For example, once time reaches 16pm I want to call an arbitrary event in the level blueprint. How can this be done? Surely this is what day sequence actors are intended for, unless I’m misunderstanding.
Should I just check the day sequence time every tick? That seems rather excessive to me performance wise, especially if many things happen at different times, it’ll just be branch spaghetti. Any ideas?
The other option is binding to an event dispatcher. For example, you can use an “UpdateWorldTime” function on the GameInstance that is called from a function set by timer on the GameMode every ~second. Then you can bind NPC BehaviorTree tasks, Spawners, etc. to the GameInstance dispatcher where necessary. This way you avoid using tick.
is it expensive to run code every tick for checking time-of-day triggers?
how can I avoid the code becoming a big mess when I have many triggers?

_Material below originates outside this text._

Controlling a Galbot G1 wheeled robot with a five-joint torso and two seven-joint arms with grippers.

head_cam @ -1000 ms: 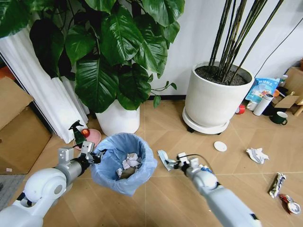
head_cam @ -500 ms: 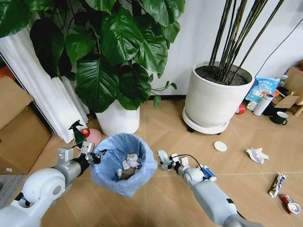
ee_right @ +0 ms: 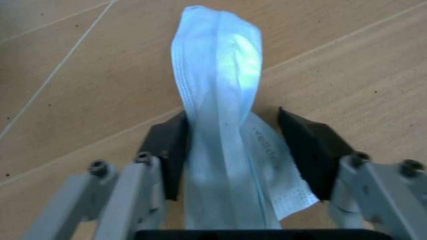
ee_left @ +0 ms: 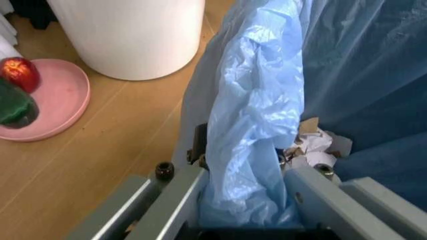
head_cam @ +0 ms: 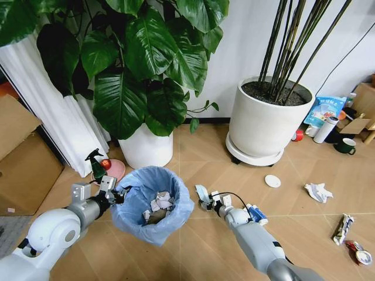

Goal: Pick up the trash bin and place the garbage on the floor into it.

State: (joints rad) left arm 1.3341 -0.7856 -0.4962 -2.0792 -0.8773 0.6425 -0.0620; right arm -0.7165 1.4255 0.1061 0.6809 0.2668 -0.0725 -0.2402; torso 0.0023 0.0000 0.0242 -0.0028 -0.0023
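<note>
I see the floor (head_cam: 193,158) running across the head view, with a big white pot (head_cam: 265,120) of tall stems against the back wall at right and a smaller white pot (head_cam: 146,146) under a broad-leaved plant (head_cam: 140,64) at left of centre. In front of that smaller pot sits the bin (head_cam: 152,202), its blue bag folded over the rim and crumpled paper inside. My left gripper (head_cam: 115,194) is at the bin's left rim; in the left wrist view its fingers (ee_left: 175,200) are clamped on the bag and rim, one outside and one inside. Just beyond it on the floor lies a pink plate (head_cam: 111,170) carrying a dark green bottle and a red ball. My right gripper (head_cam: 206,202) is low over the floor just right of the bin, with a pale blue face mask (ee_right: 220,100) between its dark pads (ee_right: 167,150); the pads stand on either side of the mask with a gap on one side, so I cannot tell whether the mask is really pinched. Farther right on the floor lie a white disc (head_cam: 272,181), a crumpled paper wad (head_cam: 318,191), a silvery wrapper (head_cam: 343,228) and, near the right edge, a small red wrapper (head_cam: 358,252).
</note>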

In general, if you move the position of the sun every tick based on the day sequence, something is already ticking every frame based on that, so adding your own tick that does very little for this one actor once a frame isn’t going to show up on a profile. (Ticks that do a lot, and ticks added to hundreds, or thousands, of actors, may show up on a profile) So, no, it’s not a big deal from a performance point of view.

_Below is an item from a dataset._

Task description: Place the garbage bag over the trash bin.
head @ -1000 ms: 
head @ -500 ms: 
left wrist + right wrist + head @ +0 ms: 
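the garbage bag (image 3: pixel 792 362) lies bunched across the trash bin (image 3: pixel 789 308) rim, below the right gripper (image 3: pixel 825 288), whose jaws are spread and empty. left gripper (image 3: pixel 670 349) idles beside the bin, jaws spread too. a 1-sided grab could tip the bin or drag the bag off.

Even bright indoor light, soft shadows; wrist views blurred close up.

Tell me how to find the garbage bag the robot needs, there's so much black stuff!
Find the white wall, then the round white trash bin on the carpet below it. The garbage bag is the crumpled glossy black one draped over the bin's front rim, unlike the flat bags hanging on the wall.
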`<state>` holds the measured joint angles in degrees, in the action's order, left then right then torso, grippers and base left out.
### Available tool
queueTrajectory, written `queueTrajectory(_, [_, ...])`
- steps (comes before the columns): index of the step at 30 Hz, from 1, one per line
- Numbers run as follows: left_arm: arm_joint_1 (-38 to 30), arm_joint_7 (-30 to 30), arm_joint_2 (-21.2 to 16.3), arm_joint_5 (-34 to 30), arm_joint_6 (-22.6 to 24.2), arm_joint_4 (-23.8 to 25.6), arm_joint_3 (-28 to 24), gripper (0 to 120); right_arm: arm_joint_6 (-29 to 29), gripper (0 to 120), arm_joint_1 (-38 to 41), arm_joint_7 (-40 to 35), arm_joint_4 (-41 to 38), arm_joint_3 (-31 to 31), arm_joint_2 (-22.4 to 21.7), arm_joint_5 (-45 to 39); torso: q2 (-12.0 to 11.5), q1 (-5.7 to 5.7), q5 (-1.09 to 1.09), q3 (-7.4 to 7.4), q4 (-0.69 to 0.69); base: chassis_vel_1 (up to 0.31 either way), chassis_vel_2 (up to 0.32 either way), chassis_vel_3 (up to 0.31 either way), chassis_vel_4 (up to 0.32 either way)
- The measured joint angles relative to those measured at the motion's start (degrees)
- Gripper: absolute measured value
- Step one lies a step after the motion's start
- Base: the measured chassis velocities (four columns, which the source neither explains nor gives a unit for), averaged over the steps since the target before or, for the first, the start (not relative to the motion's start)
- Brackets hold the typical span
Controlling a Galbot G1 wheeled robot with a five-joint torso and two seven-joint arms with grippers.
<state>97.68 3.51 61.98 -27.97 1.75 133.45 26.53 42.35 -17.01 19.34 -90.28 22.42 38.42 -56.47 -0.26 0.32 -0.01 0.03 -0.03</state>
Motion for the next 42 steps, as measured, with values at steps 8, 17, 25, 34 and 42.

To structure the code such that it’s not a big mess, I would probably have a list of callbacks (or events?) that should trigger “on or after” a certain time. This list stores a tuple of “time, callback” which could be a struct or an object or a map or whatever you want.
I would have an actor for “things triggers at time X” and that actor would add its callback to that list. (You could use the get-actor-of-class mechanism to find the level sequence for example) The function to add an element to the list should also make sure the list is sorted. Then, in the tick callback, you simply check:
is the list empty
if so, do nothing
else get the first pending callback
is the time for this pending callback before or at “now” in the sequence?
if no, do nothing
remove the first pending callback from the list, and call the callback function
You may additionally want a second callback (or event) on your sequence that fires each time it loops, where your “do thing at time X” actor can register so it re-registers itself when the day starts over.